She put her portion of the paper out to the right to read around him. He just perched like an asshole. I was flabbergasted. You know whenever I need to decide if I'm seeing a man do something not manly, I ask myself, "Would Dad ever do that?" And if the answer is "Never in a million goddamn years" then I know it's not manly.

Continuing on, at one point, the train bucked and he put his hand on the railing to steady himself, being perched and all, and he grabbed the portion of the handle that my hand was on, and he clamped down. He didn’t even realize he was pinning my hand to the railing. I managed to pull it out from his vice-like grip without him noticing. I’m telling you, this guy was HUGE, and he sat there, on his girlfriend’s lap like there was nothing to it. It was so weird and you know what it was, it was corny. I’ve had my guy friends sit on my lap before, but this wasn't like that. He thought this looked great. He thought they were the coolest couple on the train. You know when someone is doing it to try and be cute? Because that's what he though this was. Little did he know, it made him look like the ultimate douchebag. I hated them both. And when the subway doors opened, I ran out as fast as I could, bruised hand and all.

Friday, May 26, 2006

Saw My First...

...cross-dressing tranny doing the walk of shame at 8:30 a.m. I can now cross this dream off of my life's to-do list.

Other dreams still to be realized:

1.) Get tackled at full force by an NFL lineman.

2.) Get punched in the face.

3.) Slam dunk a basketball with no assistance.

Thursday, May 25, 2006

Hooray for Taylor

Hooray for Taylor winning American Idol. I just have to say that for the whole season I thought he was shouting "Snow Patrol" b/c of the gray hair - I totally didn't realize it was Soul Patrol! I think mine is better though haha.

It's too bad Katherine didn't sing last night like she did tonight or she would have won.

The bad news is the Idols were totally outshined by the guest stars...HELLO PRINCE! YOU SEXY THANG! Jk. Prince is so not sexy...but he is ridiculously cool...did you see how he just turned and walked off stage with not a backwards glance! Ha! He just sold out HIMSELF by appearing on American Idol and then fronted like he was too good for it. You are a walking conundrum and I love you.

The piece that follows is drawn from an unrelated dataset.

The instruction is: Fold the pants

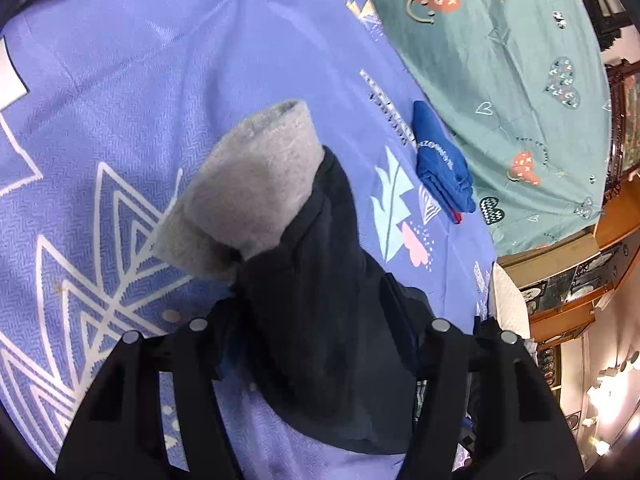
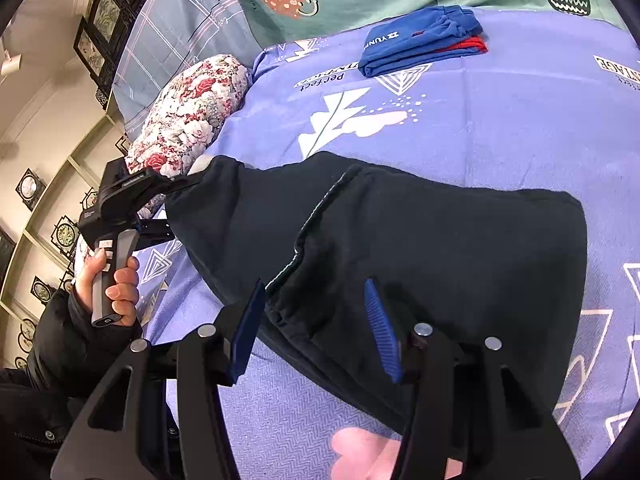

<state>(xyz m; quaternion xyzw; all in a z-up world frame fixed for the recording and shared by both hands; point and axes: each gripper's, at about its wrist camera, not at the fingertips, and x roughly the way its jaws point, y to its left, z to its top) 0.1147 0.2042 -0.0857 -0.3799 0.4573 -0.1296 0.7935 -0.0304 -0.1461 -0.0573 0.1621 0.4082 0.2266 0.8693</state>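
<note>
The dark pants (image 2: 400,240) lie part-folded on the purple bed sheet (image 2: 500,120), the left gripper (image 1: 320,344) clamping their end with grey lining upturned, the right gripper (image 2: 316,328) spread over the cloth; next, probably, carry that end across.

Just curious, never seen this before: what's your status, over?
Left gripper, right gripper each straddle dark pants; grip unclear. Grey lining showing. Folded blue clothes well clear.
</note>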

(However, could they have spared Kevin Covais by giving him a song other than What's New Pussycat with the bobblehead girls in the background? That's just mean.)

Chris Daughtry you are still a sexy bitch and I will have your babies.

Clay Aiken - love the hair! I noticed how you kept your distance from the gay kid on stage....(all you PerezHilton.com readers will have picked up on that as well). I wasn't fooled. I'm onto you. You shouldn't care, you are still fantastic. However, the producers are trying to set you up apparently. Sneaky English bastards!

Thursday, May 18, 2006

Blah

Brandon Davis and Paris Hilton Make Me Nauseous

So disgusting and vile. If you haven't seen the video go to TMZ.com and then make sure you never forget it. Paris Hilton needs to be stopped. So does Brandon Davis.

Laziness Rocks

I came home after work today, totally exhausted. So I flipped through my TiVo and saw today's Oprah was "The World's Youngest Queen." I thought she would be like 4 or something...she's not. She's Queen Rania of Jordan, mid-30s or so...she's beautiful and smart. And I layed in bed with my pajama pants on that say 'you rock' with frogs inexplicably dancing on them...and I said to myself, you could be doing so much more. But then I realized I was tired and didn't want to. So I poured a glass of wine and went back to Oprah.

Elliot Yamin

Totally knew it. It's okay. I look forweard to his album. I'll totally buy it.


Memorial Day Weekend


Will be spent in NYC with BMoney and Jo-Lis, before Jo-Lis heads off to Italy for three years. I guess it's okay. He's learning how to fly F-15E fighter jets..might as well do it over the plains of Italy right?

Thursday, May 11, 2006

Back!

We Broke Up

My “relationship” with my gym boyfriend is officially Over…and that’s over with a capital “o.” Nothing happened per se, it’s not like I saw him making out with SI Barbie or Short “Don’t Say Anything Girl,” and it killed whatever crush-like dreams I have. Suffice to say the relationship “ended” one night last week in an incident that involved a doppelganger of the screen name varietal, a photo, and my own realization that I am either more crazy than I ever imagined or just that desperate. In addition, my roommate, who is also a member of the gym, reported back to me that she thinks “he is a tool.” Because I don’t care to care anymore, I tend to agree.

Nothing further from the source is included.